As I flailed, he tightened the arm he had about my waist and brought his other arm up around my neck.

“I know you’re the reason my wife hasn’t had another babe,” he hissed into my ear.

“I don’t know what kind of witchery it is you do on her, but I know you’re the reason why. ”

I tried to swing my arms back to hit him, but my blows were weakened by the limited air I was able to take in. I weakly cried out again. “Not my books!”

“Surely evil volumes,” I heard the priest muse. “All about Tintar, now our enemy. Did you know that, Madam Finch? We are at war with Tintar, and here you are with their idols and their blasphemies in your very house.”

“Say it,” Bertram was spitting in my ear. “Say you’re the reason she hasn’t quickened with a child again. I can’t get her to admit it, but godsdamn it, I’ll have you say it to me today, hag.”

“You have three sons already, my lord,” I gasped. “And your lady wife, like me, nears her fortieth winter. Perhaps her body is just done with children. Perhaps no witchery is needed.”

There was a shout inside the house, and the first soldier came outside holding up a thin volume bound in old, green leather.

When I recognized it, I screamed.

“This is a book of Tintar’s gods,” the guard said. “It says so right on the first page. It’s written by a witch of Tintar.”

From my limited view over Bertram’s forearm, I saw Starling dismount and enter through the gate, his hand extended towards the guard.

The young man met him halfway and held out the book.

Starling took it and opened it, his gaze running down the first page.

He looked up and, barely glancing at me, said to Lord Torm, “This is called The Life of Una. It is one of the most sacrilegious books ever set to a press. It explains their gods’ history.

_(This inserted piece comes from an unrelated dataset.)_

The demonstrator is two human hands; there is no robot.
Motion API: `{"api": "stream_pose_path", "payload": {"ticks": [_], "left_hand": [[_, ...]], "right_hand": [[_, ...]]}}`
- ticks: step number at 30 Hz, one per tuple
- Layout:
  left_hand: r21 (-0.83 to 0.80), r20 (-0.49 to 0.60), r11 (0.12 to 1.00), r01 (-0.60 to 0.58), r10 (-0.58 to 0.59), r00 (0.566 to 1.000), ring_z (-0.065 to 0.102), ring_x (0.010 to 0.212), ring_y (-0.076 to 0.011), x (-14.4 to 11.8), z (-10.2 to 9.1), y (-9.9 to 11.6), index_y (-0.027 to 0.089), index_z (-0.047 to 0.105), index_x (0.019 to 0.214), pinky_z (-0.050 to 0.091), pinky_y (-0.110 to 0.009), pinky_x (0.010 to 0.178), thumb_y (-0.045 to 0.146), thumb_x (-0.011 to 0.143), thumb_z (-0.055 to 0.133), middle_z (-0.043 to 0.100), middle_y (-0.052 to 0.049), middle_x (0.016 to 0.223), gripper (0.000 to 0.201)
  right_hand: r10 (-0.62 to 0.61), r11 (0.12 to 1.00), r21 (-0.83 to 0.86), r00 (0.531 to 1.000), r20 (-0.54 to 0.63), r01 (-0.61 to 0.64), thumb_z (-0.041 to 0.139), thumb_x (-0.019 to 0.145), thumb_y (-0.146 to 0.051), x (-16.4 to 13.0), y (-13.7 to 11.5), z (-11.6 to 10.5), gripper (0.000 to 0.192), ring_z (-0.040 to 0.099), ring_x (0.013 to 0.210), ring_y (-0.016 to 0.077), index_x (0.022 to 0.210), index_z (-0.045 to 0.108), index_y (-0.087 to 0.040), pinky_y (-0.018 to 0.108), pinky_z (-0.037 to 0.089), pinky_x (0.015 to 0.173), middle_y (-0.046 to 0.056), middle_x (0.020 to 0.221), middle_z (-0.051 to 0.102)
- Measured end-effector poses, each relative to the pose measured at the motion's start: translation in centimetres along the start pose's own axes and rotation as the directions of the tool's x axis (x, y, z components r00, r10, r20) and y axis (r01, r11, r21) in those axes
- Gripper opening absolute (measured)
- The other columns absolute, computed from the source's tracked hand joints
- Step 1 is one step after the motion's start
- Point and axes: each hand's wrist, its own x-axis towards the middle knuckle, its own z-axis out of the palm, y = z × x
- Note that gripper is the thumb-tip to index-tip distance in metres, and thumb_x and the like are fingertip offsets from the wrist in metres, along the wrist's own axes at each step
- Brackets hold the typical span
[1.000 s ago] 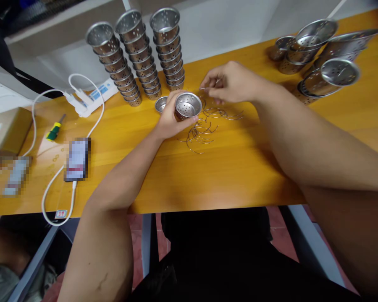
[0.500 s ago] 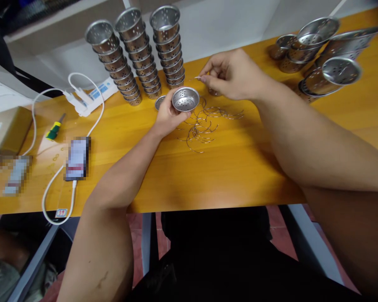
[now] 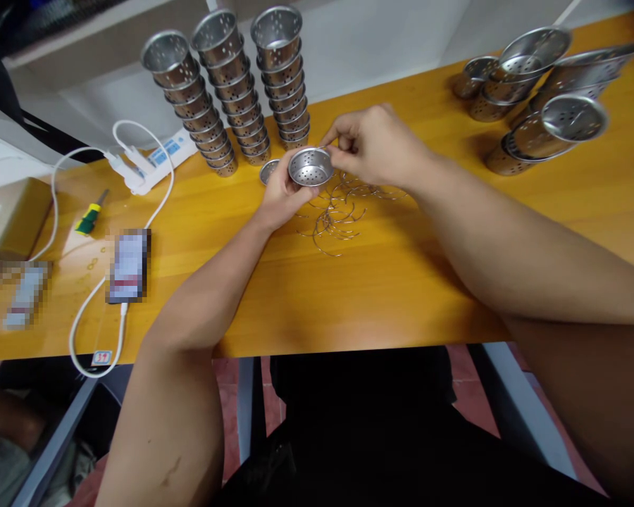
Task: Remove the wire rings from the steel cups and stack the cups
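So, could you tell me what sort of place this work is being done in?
Probably a small assembly bench for metalware. Three tall stacks of perforated metal cups stand on a wooden table, loose wire handles lie in a pile, and the left hand holds one cup while the right hand works at its rim.

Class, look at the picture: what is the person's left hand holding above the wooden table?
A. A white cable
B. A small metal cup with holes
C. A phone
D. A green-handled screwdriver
B. The left hand grips a small metal cup with holes, its open side facing up, while the right hand pinches at its rim; the screwdriver, cable and phone lie untouched on the table.
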Motion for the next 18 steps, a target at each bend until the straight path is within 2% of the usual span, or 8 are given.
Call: {"api": "stream_pose_path", "payload": {"ticks": [5,10,13,15,18], "left_hand": [[0.051,0.027,0.999,-0.018,0.017,0.999,0.075,0.170,-0.0400,-0.2,0.3,-0.5,0.037,0.056,0.182,0.058,-0.065,0.150,0.101,0.097,0.096,0.072,-0.012,0.177,0.114],[0.122,0.042,0.992,-0.034,0.029,0.999,0.069,0.177,-0.0395,-0.7,1.4,0.9,0.041,0.040,0.194,0.055,-0.063,0.153,0.101,0.104,0.089,0.064,-0.011,0.182,0.119],[0.177,-0.005,0.984,-0.027,0.028,1.000,0.071,0.174,-0.0406,-0.7,2.0,2.1,0.037,0.048,0.187,0.053,-0.064,0.154,0.102,0.101,0.093,0.068,-0.010,0.173,0.117],[0.183,-0.024,0.983,0.003,0.002,1.000,0.072,0.171,-0.0410,-0.5,2.1,2.6,0.034,0.057,0.179,0.053,-0.065,0.154,0.103,0.099,0.095,0.071,-0.010,0.166,0.112],[0.135,-0.033,0.987,0.082,-0.078,0.996,0.075,0.167,-0.0402,-0.5,2.1,3.1,0.031,0.064,0.172,0.054,-0.067,0.153,0.103,0.100,0.092,0.074,-0.009,0.160,0.106]], "right_hand": [[0.056,0.997,-0.056,0.998,-0.021,-0.057,0.080,0.110,-0.009,-0.1,-0.5,0.4,0.023,0.057,0.080,0.0236,0.121,0.091,-0.026,0.038,0.042,0.081,0.003,0.090,0.077],[0.102,0.994,-0.035,0.994,-0.044,-0.104,0.083,0.110,-0.013,-0.3,-1.5,1.2,0.019,0.061,0.085,0.0264,0.122,0.089,-0.027,0.043,0.050,0.093,0.004,0.091,0.075],[0.108,0.991,0.084,0.992,-0.059,-0.103,0.091,0.112,-0.031,-0.5,-2.0,2.1,0.012,0.072,0.093,0.0330,0.123,0.088,-0.034,0.050,0.059,0.100,0.003,0.085,0.074],[0.104,0.981,0.170,0.992,-0.065,-0.092,0.096,0.111,-0.042,-0.4,-2.0,2.4,0.012,0.076,0.097,0.0351,0.117,0.087,-0.037,0.051,0.063,0.098,0.002,0.082,0.074],[0.073,0.938,0.340,0.997,-0.016,-0.063,0.099,0.114,-0.040,-0.1,-1.1,2.1,0.016,0.074,0.092,0.0285,0.107,0.087,-0.033,0.044,0.062,0.088,0.002,0.087,0.081]]}}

It says the answers to life’s questions are to be found inside the heart and mind, a heresy no scripture-fearing woman would ever read.

Only our saint holds the keys to life’s locks.

And those keys are certainly not for a woman to ponder. ”

“Burn that one first, then,” Gerard said to the soldier, then looked to me and Bertram. “And, as you are restraining her, my friend, might I ask that you make her wicked eyes watch?”

“As I intended to, Captain,” Bertram laughed in my ear.

I doubled my efforts to escape his grip, kicking him hard in the shin.

Bertram swore and threw me to the dirt, his intention to hold me now thwarted.

He kicked me but not with venom, only disinterest—an effort to roll me out of his way—and then marched up to the growing stacks of books in the front yard.

He pulled a flask out from under his leather breast plate and poured it on the stack, extending his other hand towards the priest.

Starling gave the younger lord a thin smile and handed the book over.

Bertram flipped open The Life of Una and emptied the rest of his flask onto the spread pages. “A candle! Bring me a candle!” he called.

“A candle!” Gerard repeated.

I whined something incoherent.

A candle—one rolled by my own sister-in-law’s hand, smelling of rose oil pressed by Ilsit and Fox, lit from the low fire in my own hearth, something stoked by Jade for my dinner—was brought out.

Bertram brought its wick to the book and then let the burning thing fall from his hands to ignite the rest.

I screamed again and crawled towards the flames but was hoisted up and away by Bertram.

I thrashed and wept in his arms, throwing my elbows back trying to jab and hit.

I called him foul names under my breath.

But even I, in my grief, knew what line to draw, knew that I was detained by the son of a lord.

When they left me, I was kneeling next to the smoking heap they had let burn and then doused with my well water and, in the case of two of the soldiers and Bertram, their own piss.

My tears were silent now, and I did not move.

I sat there for some time. I felt I had to hold a sort of vigil over the funeral pyre of a lifetime’s worth of stories and studies.